Animal leather is usually bi-product that would otherwise go to waste
Leather is often described as a by-product of the meat industry. This is true with leather – primarily leather you get from vintage stores. Some leather, however, is produced from animals that are rare and would otherwise not be slaughtered.
Most leather comes from the hide (skin), this represents only 10% of the cow. It is true that making use of the hides of animals killed for meat will mean that the hide will not go to waste. Fish leather is also growing in popularity because it makes use of the fish skin that usually goes to waste, and it is an alternative to reptile leathers which may threaten endangered species.
So depending on the source of your leather, you may be getting it from lenders that only use waste products. Some vendors, however, kill certain animals only for the purpose of making leather goods.

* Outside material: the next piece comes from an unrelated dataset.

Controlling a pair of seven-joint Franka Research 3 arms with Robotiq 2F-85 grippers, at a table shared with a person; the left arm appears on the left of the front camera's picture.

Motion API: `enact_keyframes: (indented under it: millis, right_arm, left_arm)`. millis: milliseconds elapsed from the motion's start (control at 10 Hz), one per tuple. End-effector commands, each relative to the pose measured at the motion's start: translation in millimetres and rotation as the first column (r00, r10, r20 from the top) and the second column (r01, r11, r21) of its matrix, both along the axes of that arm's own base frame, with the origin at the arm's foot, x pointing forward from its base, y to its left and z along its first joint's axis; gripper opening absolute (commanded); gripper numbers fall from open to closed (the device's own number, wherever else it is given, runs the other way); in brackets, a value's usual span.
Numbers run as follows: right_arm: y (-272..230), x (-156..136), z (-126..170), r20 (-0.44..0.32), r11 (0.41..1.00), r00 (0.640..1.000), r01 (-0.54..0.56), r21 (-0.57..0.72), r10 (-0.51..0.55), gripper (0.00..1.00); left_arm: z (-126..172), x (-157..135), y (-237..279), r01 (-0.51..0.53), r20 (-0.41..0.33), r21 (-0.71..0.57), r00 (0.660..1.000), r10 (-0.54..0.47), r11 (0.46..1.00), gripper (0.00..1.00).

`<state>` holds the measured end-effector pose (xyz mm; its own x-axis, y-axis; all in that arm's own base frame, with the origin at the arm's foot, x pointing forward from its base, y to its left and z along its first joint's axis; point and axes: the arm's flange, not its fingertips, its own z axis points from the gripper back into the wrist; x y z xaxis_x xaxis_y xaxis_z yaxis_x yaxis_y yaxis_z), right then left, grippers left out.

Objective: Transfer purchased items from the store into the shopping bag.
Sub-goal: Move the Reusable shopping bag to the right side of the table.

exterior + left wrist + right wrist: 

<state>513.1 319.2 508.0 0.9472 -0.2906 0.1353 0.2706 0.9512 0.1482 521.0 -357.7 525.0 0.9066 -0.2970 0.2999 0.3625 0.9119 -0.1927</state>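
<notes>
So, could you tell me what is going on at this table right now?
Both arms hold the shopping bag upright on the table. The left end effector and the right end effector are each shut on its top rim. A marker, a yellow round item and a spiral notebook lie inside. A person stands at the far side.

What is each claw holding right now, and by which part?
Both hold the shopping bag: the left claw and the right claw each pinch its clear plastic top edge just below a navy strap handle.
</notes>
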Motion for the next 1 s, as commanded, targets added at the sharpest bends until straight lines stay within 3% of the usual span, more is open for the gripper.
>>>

Animal leather is often dyed with Chromium which is terrible for the environment
Conventional chrome-tanned leather creates water pollution that is toxic to the natural environment and the people that rely on the water supply and eco-system. Wastewater saturated with Chromium is carcinogenic and ruins the ecosystem.
There are many documentaries out there that document tanning factories and it’s negative impact on the environment. Buy products only from vendors that use vegetable dye or other such natural dyes that do not ruin our ecosystems.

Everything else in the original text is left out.